1. ## Volume Integral

Question:
The volume V between
$\displaystyle z = \frac{5{x}^{2} + 3{y}^{2}}{R}$

And the x, y plane (z = xy?)

What is the volume of this region?

Thoughts?
$\displaystyle \iiint dV = \iiint dx dy dz$
Given that this is a paraboloid (3D) im not too sure how to approach it. I guess it just wants the volume of the paraboloid not entirely sure if the z = xy changes anything seeming the paraboloid doesn't go into negative z anyway?

Any help on how i should approach and deal with this is much appreciated!

2. ## Re: Volume Integral

Originally Posted by imagemania
Question:
The volume V between
$\displaystyle z = \frac{5{x}^{2} + 3{y}^{2}}{R}$

And the x, y plane (z = xy?)

What is the volume of this region?

Thoughts?
$\displaystyle \iiint dV = \iiint dx dy dz$
Given that this is a paraboloid (3D) im not too sure how to approach it. I guess it just wants the volume of the paraboloid not entirely sure if the z = xy changes anything seeming the paraboloid doesn't go into negative z anyway?
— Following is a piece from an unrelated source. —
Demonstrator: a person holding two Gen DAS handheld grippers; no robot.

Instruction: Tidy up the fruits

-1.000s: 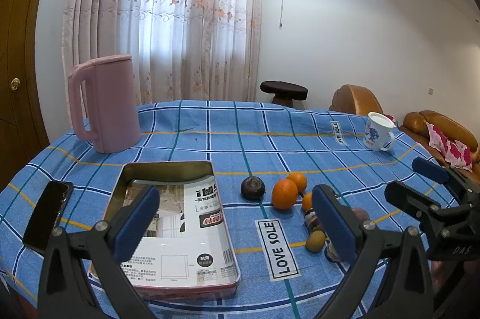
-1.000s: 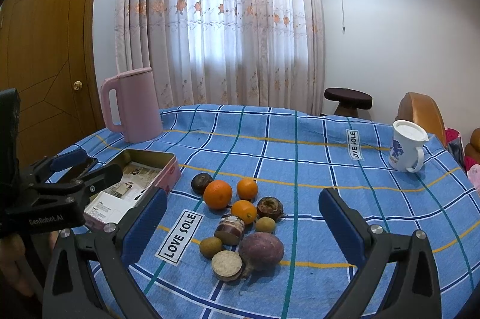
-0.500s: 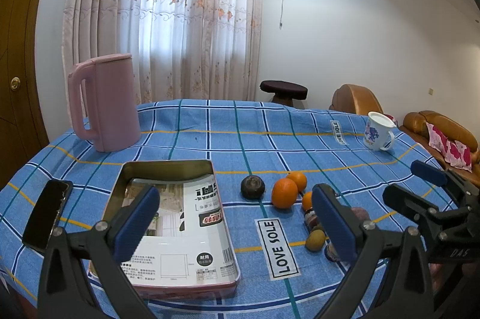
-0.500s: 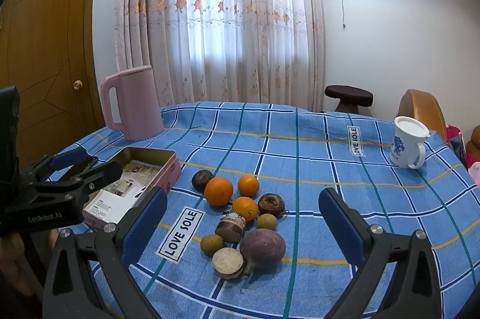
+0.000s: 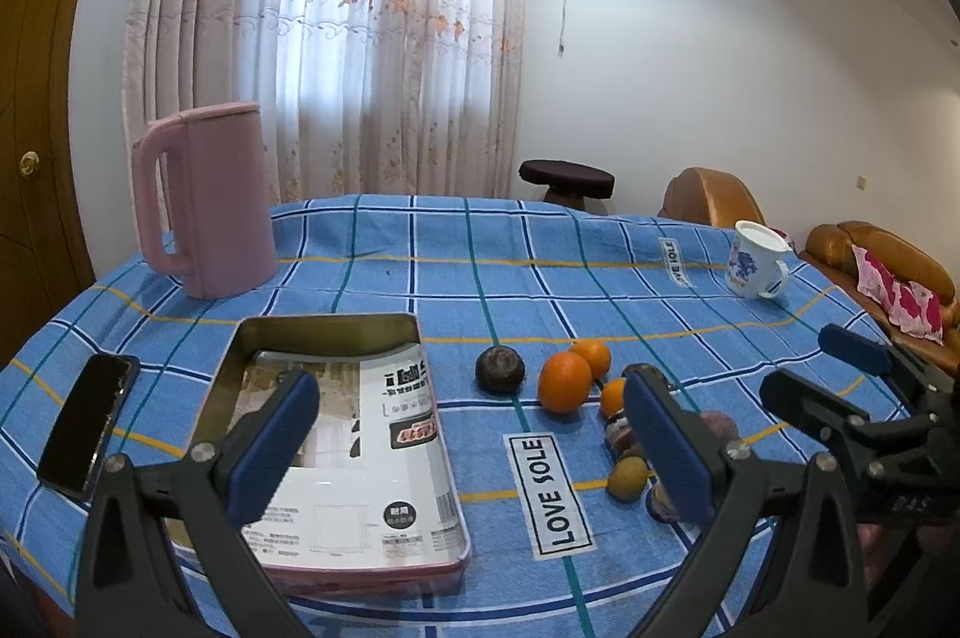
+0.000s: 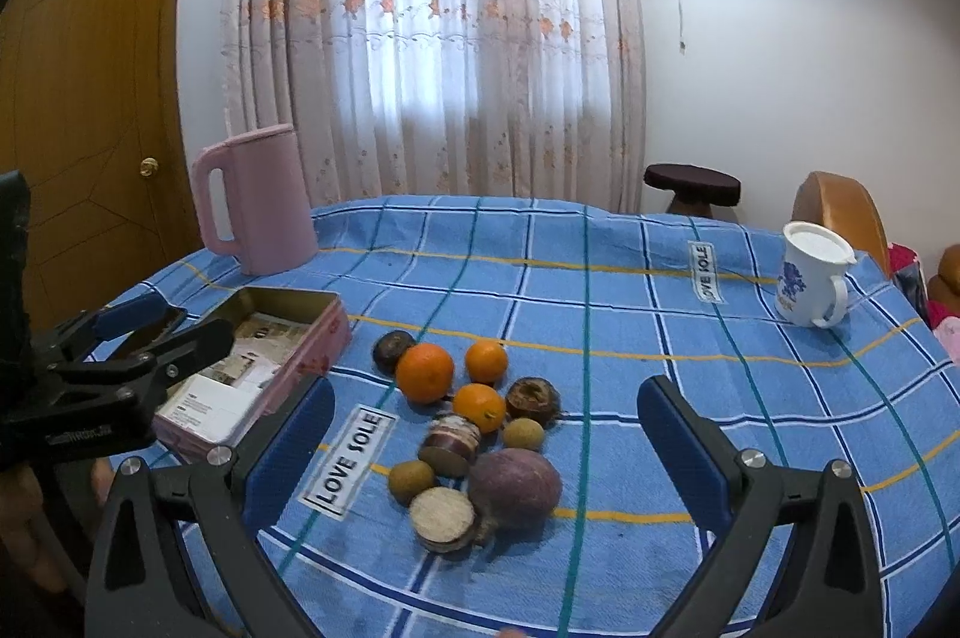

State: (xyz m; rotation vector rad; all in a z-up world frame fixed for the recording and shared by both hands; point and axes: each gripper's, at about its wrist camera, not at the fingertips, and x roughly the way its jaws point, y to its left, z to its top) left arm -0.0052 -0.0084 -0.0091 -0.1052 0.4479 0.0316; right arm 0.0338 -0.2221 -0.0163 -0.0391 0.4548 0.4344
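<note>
The right gripper (image 6: 486, 434) is held with its blue-padded fingers (image 6: 294, 446) spread wide and nothing between them, above the near edge of the blue checked tablecloth (image 6: 600, 278). Framed between them is the fruit cluster: three oranges, the largest (image 6: 425, 373) at 11 o'clock, a big purple fruit (image 6: 515, 482) nearest, a cut half (image 6: 443, 518) touching it at 8 o'clock, and small brown-green fruits (image 6: 410, 481) around. The left gripper (image 5: 474, 434) is likewise spread and empty, hovering over the open pink tin (image 5: 360, 464) lined with printed paper. Only the left view shows the black phone (image 5: 87, 425) at the tin's 9 o'clock; there most of the fruit is hidden behind the right finger. A pink kettle (image 5: 207, 197) stands at 11 o'clock, a white mug (image 6: 810, 278) at 2 o'clock.
</note>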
Any help on how i should approach and deal with this is much appreciated!
What is R?

3. ## Re: Volume Integral

Maybe $\displaystyle z=x+y$ or $\displaystyle z=x-y$??

4. ## Re: Volume Integral

Sorry, R is a constant

5. ## Re: Volume Integral

The xy plane is the plane given by z = 0 .

6. ## Re: Volume Integral

Sorry im still not following,

I understand teh diagram looks of the order of this:
http://img202.imageshack.us/img202/4418/captureidmd.png

And this questions asks for the volume between that and the xy plane i.e. the infinite square that supports it.
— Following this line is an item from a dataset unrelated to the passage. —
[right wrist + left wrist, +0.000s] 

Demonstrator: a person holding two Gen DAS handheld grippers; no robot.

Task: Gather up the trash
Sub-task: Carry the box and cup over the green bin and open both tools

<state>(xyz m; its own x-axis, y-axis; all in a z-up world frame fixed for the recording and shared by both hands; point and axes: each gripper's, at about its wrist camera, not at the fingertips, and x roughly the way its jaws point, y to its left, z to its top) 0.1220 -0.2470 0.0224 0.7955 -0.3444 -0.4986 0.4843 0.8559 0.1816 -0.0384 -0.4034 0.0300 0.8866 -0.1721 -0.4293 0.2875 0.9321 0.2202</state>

Though i can't see converting the coordinate system as useful. I thought about doing:
$\displaystyle \vec{N} = r_{x} \times r_{y}$
Where:
$\displaystyle r_{x} = \frac{\partial x}{\partial x} + \frac{\partial y}{\partial x} ...$
but then N is a vector and not useful here as i want scalars!

7. ## Re: Volume Integral

Originally Posted by imagemania
Question:
The volume V between
$\displaystyle z = \frac{5{x}^{2} + 3{y}^{2}}{R}$

And the x, y plane

What is the volume of this region?
Any help on how i should approach and deal with this is much appreciated!
Maybe the author of this problem implied such equations of planes: $\displaystyle z=x,~z=y$??

Then we can calculate the finite volume.

8. ## Re: Volume Integral

I'll word the question fully, V will be the volume
Consider V inside the cylinder
$\displaystyle x^{2} + y^{2} = 6{R}^{2}$
and between $\displaystyle z = (\frac{5{x}^{2} + 3{y}^{2}}{R})$ and the (x, y) plane.

x, y and z are the Cartesian coordinates and R is also a constant.

Now i read this question and thought it meant "Find the volume of the cylinder then find teh volume betwen the other two independently" i.e. two separate questions. Perhaps i was wrong?

Finding V for teh cylinder is just a matter of finding the jacobian and using cylindrical coordinates surely?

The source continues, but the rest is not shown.